Having selected, located and commenced the improvement of their lot, the aspiring landowner entered an extended legal process of colonial property formation. The state prescribed the specific practices of improvement necessary for the recognition of legal title. This is a legal fact, or a series of legal facts, spanning the early phase of land grants to the so-called Robertson Act of 1861. Instructions to Governor Phillip in 1787 enabled him to grant land to emancipated convicts, ‘provided that the person to whom the said land shall have been granted shall reside within the same and proceed to the cultivation and improvement thereof’,Footnote 60 while alienation under the Ripon regulations required colonists to ‘erect the necessary permanent Buildings … to the value of Twenty Pounds sterling, within the stipulated period of two years’ – a formula maintained in subsequent legislation.Footnote 61 The colonial secretary was responsible for conducting ‘the closest enquiry’ of improvements ‘to ascertain beyond all doubt’ that they had ‘been actually performed’ in keeping with the surveys produced for each lot.Footnote 62 In New South Wales, improvement was therefore advanced along two intersecting lines: at once a string of legal evidence spanning cadastres, title deeds, surveys and registries; and the construction of buildings and other interventions in the land through which processes of legal design organized a material reality that the law otherwise merely described.

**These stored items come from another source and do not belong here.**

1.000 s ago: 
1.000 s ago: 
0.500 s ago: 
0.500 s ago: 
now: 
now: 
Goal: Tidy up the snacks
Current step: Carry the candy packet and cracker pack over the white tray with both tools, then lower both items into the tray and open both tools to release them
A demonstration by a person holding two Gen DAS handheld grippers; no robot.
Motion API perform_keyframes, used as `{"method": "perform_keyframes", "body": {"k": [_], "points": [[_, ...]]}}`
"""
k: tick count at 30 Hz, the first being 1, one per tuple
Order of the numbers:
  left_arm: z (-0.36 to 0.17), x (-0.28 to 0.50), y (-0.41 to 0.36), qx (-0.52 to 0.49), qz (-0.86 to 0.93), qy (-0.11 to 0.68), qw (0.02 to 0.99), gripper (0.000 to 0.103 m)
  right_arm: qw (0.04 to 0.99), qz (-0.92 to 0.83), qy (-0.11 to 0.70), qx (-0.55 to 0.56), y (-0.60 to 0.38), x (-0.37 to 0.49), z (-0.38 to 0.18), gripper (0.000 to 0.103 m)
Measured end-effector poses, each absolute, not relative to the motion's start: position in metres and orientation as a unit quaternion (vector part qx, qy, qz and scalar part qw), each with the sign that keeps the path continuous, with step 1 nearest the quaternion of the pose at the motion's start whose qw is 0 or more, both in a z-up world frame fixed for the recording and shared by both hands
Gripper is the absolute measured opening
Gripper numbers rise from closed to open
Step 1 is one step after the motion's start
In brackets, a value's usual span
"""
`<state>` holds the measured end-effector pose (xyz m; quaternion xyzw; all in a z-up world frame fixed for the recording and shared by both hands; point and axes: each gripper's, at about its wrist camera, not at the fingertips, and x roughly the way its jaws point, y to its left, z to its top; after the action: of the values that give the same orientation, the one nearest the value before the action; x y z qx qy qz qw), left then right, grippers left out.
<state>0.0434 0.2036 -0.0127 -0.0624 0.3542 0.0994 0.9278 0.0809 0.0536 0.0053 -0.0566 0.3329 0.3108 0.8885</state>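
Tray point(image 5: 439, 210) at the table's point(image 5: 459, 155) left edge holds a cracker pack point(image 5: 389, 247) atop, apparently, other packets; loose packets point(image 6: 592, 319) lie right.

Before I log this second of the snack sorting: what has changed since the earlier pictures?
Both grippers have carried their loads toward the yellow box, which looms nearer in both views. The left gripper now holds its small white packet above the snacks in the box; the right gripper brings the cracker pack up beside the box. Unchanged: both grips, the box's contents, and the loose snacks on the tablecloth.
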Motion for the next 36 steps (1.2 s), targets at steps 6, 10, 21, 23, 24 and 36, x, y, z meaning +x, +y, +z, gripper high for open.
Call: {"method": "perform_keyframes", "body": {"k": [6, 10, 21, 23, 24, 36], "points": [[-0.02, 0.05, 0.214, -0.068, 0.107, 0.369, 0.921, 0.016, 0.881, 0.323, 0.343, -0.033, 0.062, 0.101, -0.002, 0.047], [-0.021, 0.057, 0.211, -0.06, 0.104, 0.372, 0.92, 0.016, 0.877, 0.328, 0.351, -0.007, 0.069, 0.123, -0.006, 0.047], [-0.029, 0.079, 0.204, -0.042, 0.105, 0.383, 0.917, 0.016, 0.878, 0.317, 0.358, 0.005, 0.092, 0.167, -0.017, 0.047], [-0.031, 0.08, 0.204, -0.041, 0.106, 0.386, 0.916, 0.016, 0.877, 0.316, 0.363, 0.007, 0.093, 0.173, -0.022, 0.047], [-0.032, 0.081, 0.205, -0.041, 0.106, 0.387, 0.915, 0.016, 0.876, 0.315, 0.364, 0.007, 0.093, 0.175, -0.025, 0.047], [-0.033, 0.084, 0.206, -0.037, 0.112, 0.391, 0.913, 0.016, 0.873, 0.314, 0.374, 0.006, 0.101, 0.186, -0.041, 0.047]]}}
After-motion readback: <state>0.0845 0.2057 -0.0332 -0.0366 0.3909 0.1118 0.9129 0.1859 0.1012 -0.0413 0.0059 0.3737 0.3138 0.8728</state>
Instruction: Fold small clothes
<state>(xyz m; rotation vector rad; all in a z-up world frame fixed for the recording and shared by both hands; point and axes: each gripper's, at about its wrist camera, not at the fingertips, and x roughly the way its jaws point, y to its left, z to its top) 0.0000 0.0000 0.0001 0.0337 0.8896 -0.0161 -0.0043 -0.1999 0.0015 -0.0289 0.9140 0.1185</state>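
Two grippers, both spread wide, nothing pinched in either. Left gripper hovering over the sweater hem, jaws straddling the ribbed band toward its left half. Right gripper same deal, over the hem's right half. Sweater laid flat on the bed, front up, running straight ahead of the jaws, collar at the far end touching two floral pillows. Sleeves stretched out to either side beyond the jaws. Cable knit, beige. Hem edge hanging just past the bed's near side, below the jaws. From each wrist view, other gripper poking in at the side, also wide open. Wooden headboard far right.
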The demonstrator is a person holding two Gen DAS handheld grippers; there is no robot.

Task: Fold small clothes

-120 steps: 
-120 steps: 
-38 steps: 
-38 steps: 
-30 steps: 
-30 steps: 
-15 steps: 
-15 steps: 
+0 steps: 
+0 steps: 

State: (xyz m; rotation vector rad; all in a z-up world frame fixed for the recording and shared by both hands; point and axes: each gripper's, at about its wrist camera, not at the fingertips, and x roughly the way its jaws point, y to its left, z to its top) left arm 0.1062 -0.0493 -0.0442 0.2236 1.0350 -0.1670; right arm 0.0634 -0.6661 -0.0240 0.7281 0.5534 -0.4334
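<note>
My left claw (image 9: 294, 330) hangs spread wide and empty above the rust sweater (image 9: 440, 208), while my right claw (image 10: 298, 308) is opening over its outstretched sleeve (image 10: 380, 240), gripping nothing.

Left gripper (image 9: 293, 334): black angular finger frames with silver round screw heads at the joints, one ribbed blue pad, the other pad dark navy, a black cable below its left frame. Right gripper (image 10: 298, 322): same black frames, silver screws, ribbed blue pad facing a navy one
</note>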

As urbanization intensified in New South Wales and the colony’s property regime continued to be rationalized, what the law in fact recognized as improvements also became more explicit: from ‘the bona fide expenditure of capital’ on permanent structures and routine cultivation ‘to the amount of five times the estimated value of the Grant’ in 1837,Footnote 63 to ‘residing … erecting any hut or building [on] … [or] clearing, enclosing or cultivating’ land in 1838,Footnote 64 through to ‘any work or erection of a fixed character such as would render more beneficial the occupation and use of the said land and which shall have been constructed, erected, placed, made or maintained … provided that such improvements have not at any time before been used for a like purpose’.Footnote 65 Later legislation became still more explicit, defining improvements as effectively any intervention that would increase the productive capacity and hence the economic value of land.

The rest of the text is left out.